* Required action
In the material below, find the line that contains "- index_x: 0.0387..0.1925" and the line that contains "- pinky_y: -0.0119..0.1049", then write out exactly those two lines and everything between them.

Stored data below:

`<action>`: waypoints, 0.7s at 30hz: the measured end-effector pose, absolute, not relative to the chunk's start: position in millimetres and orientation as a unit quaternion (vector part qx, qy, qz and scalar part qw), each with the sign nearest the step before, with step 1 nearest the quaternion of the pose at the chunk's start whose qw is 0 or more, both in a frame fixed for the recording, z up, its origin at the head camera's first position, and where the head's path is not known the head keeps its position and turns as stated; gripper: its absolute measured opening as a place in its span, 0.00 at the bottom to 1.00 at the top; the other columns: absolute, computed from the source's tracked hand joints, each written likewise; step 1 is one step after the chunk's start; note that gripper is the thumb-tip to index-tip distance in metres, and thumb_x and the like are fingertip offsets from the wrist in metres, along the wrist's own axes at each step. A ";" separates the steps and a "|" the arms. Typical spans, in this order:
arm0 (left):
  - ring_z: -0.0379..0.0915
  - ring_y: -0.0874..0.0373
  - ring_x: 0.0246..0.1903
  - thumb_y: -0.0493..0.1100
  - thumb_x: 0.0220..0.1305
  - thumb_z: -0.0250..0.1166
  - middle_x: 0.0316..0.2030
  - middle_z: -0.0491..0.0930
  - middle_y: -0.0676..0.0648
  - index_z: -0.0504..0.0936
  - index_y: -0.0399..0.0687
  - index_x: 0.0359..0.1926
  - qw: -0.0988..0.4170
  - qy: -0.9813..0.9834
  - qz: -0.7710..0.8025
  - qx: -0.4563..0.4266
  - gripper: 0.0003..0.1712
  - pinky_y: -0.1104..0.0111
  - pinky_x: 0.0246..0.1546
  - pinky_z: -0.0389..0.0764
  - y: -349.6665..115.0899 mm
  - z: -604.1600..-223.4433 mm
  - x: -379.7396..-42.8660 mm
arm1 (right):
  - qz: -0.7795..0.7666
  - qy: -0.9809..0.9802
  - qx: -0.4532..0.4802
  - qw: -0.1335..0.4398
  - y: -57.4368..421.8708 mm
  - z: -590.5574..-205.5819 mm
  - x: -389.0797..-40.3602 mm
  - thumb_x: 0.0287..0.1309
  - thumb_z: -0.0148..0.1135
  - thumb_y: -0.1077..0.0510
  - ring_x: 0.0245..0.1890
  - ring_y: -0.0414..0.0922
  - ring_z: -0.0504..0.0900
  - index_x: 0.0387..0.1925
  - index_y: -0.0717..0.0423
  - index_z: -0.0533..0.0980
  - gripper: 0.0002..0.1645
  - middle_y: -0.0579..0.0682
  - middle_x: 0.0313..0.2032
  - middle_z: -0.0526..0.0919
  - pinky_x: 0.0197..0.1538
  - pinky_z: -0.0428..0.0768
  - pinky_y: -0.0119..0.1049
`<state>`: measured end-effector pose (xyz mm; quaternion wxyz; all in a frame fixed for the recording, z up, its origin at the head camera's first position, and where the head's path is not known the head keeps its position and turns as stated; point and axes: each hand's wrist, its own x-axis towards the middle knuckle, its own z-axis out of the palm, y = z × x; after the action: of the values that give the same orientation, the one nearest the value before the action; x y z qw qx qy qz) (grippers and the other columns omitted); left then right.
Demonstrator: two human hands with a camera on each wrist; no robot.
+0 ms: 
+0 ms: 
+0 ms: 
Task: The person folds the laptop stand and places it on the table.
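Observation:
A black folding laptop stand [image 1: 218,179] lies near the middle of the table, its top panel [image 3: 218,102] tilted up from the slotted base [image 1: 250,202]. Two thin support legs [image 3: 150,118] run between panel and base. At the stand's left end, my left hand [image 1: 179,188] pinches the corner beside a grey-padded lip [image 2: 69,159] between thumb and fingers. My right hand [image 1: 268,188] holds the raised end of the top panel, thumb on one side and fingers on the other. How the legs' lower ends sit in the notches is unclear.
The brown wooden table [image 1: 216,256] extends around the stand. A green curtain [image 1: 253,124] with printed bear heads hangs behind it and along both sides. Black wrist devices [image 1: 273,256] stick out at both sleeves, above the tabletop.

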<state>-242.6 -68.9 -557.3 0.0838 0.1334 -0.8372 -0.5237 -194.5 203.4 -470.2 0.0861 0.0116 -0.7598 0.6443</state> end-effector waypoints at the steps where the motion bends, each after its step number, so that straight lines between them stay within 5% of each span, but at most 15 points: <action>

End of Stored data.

* Response to the exercise
  - index_x: 0.0387..0.1925
  - index_y: -0.0717..0.0423
  - index_z: -0.0533..0.0980
  - gripper: 0.0002..0.1645
  - middle_y: -0.0579..0.0682
  - middle_x: 0.0313..0.2032
  - middle_z: -0.0526..0.0919
  - pinky_x: 0.0197..0.1538
  - pinky_z: -0.0428..0.0768
  - pinky_y: -0.0119..0.1049

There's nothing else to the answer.